### What is required
Please return every line in the following data that includes the string "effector".

### Dataset content
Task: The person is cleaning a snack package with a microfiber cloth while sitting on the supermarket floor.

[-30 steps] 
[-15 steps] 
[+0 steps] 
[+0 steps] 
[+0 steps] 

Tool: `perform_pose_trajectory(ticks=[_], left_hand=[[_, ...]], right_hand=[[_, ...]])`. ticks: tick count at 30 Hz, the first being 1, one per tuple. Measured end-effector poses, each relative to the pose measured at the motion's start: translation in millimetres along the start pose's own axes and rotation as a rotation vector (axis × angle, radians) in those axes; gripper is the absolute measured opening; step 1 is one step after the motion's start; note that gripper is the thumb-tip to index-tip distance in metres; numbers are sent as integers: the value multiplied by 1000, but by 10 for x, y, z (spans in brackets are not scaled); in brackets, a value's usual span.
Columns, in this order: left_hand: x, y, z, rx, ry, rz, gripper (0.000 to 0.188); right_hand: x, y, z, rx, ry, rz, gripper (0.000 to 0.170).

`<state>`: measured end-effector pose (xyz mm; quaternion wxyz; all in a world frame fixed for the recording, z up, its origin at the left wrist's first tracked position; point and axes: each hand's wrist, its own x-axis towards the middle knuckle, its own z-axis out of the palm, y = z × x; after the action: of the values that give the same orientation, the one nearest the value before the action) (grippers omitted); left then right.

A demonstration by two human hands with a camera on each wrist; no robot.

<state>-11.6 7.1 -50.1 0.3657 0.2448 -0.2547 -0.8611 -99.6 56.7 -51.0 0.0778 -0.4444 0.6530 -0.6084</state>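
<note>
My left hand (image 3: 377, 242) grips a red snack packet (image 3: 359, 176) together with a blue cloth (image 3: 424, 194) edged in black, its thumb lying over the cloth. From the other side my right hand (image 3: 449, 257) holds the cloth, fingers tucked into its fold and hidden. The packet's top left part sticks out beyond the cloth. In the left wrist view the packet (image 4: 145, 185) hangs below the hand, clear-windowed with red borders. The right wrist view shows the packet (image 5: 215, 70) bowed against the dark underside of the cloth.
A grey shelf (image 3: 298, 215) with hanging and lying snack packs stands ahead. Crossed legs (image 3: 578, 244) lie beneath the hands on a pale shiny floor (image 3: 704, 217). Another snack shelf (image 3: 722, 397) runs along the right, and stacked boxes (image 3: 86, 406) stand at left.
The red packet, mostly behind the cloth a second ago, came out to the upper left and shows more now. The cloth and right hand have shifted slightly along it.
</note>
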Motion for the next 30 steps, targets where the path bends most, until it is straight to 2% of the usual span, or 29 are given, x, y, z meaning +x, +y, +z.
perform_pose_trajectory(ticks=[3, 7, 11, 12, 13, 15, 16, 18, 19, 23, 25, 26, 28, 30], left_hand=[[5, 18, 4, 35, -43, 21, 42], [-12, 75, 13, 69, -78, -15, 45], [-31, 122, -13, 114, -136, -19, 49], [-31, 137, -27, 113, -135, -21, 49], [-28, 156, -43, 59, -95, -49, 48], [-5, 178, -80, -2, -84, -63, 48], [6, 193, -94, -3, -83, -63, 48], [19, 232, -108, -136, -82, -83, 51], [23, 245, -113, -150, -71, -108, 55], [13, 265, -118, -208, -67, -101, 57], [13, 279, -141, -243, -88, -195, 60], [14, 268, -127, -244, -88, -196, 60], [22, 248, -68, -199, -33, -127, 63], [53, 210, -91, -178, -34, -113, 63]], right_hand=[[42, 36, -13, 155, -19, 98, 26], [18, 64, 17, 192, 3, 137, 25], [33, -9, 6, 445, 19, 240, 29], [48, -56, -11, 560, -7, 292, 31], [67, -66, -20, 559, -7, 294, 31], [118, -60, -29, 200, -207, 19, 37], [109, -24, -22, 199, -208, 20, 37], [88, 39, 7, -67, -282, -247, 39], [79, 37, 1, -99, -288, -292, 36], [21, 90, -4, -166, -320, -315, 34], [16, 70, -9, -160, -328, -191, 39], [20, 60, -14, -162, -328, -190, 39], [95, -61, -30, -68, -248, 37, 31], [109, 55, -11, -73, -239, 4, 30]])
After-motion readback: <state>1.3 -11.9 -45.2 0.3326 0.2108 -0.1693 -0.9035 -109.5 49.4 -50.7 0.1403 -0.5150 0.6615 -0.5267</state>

### Answer box
Tool: `perform_pose_trajectory(ticks=[_], left_hand=[[_, ...]], right_hand=[[_, ...]])`. ticks: tick count at 30 Hz, the first being 1, one per tuple. Measured end-effector poses, each relative to the pose measured at the motion's start: translation in millimetres along the start pose's own axes and rotation as a rotation vector (axis × angle, radians) in those axes; gripper is the absolute measured opening; step 1 is one step after the motion's start; note that gripper is the thumb-tip to index-tip distance in metres; numbers are sent as integers: the value multiplied by 1000, but by 10 for x, y, z (spans in brackets are not scaled); in brackets, a value's usual span.
`<state>`: measured end-effector pose (xyz mm; quaternion wxyz; all in a world frame fixed for the recording, z up, its origin at the left wrist's first tracked position; point and axes: each hand's wrist, its own x-axis towards the middle knuckle, its own z-axis out of the palm, y = z × x; after the action: of the values that give the same orientation, the one nearest the value before the action) (grippers omitted); left then right.

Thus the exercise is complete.